What are the risks of an AFP test?

All blood tests may cause some soreness, bruising or redness near where the needle was inserted. Usually, these symptoms are mild and go away within a day.

What should I know about the results of an alpha-fetoprotein test?

If your AFP test results are abnormal, your provider will order more tests to confirm the diagnosis. Higher than usual AFP levels can point to neural tube defects. Lower than usual AFP levels may indicate that the fetus has a genetic disorder such as Down syndrome.

It’s important to understand that irregular AFP levels don’t automatically mean the fetus has a genetic condition or a neural tube defect. Irregular AFP levels can also mean:

• You are having multiples, such as twins.
• Your due date was miscalculated.

Is an AFP test the only test I need?

If your AFP levels are outside the normal range, your provider will likely order more tests to diagnose or rule out conditions.

During pregnancy, you'll have other prenatal tests that check for genetic disorders along with the AFP test. For example, you usually have a triple screen test around the same time as an AFP test. The triple screen looks at your levels of specific hormones. Triple screen tests also check for genetic disorders such as Down syndrome.

If your test results show that the fetus may have a genetic condition, your provider may recommend chorionic villus sampling (CVS). CVS is a genetic test that evaluates cells from the placenta. It can detect genetic disorders such as:

• Cystic fibrosis.
• Down syndrome.
• Sickle cell disease.
• Tay-Sachs disease.

What else should I ask my doctor?

You may also want to ask your healthcare provider:

• When should I schedule an AFP test?
• What do my AFP levels mean?
• What other tests do I need to check for genetic disorders?
• What other tests do I need to check for neural tube defects?

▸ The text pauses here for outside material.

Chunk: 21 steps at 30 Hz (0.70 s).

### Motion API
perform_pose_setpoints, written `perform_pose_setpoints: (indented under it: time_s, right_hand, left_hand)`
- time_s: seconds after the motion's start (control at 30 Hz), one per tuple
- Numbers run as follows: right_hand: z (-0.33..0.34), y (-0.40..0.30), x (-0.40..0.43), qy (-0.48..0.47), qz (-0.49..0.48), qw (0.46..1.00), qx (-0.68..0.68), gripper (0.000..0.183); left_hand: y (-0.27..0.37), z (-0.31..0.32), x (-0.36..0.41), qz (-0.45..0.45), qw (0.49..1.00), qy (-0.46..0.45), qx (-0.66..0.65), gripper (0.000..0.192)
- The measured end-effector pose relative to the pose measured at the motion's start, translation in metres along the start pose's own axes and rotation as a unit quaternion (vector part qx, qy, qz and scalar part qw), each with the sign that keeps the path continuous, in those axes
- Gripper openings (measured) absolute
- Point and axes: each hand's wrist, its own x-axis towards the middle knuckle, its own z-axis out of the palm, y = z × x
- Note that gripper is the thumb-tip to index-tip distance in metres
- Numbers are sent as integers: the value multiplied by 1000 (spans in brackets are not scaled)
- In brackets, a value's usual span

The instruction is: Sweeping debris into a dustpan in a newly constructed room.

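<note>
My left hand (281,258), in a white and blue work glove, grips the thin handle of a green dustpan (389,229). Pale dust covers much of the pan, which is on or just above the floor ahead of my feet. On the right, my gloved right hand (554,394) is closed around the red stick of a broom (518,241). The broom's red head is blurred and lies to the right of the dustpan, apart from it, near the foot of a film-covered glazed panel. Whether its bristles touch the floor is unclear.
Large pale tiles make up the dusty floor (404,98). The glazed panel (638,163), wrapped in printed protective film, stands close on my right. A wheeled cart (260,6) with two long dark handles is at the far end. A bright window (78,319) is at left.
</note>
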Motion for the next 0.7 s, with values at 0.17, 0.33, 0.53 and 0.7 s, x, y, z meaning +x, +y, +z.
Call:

How accurate is the AFP test?

AFP tests are good tools for detecting genetic disorders or neural tube defects. Up to 9 in 10 fetuses with neural tube defects were diagnosed because the AFP test detected abnormalities. But AFP tests aren’t perfect.

In every 1,000 pregnant people who get the AFP test, up to 50 get abnormal results. Of those 50, only about 1 in 16 have a baby with a genetic condition or neural tube defect.

A note from Cleveland Clinic

Alpha-fetoprotein tests are blood tests to check AFP between 16 and 22 weeks of pregnancy. Irregular AFP levels may point to the presence of a genetic disorder or neural tube defect in the fetus. It’s important to understand that AFP tests are screening tools, not diagnostic ones. Atypical AFP levels don’t automatically mean the fetus has a disorder. If you have irregular AFP test results, your provider will likely order more tests to diagnose or rule out genetic conditions or neural tube defects.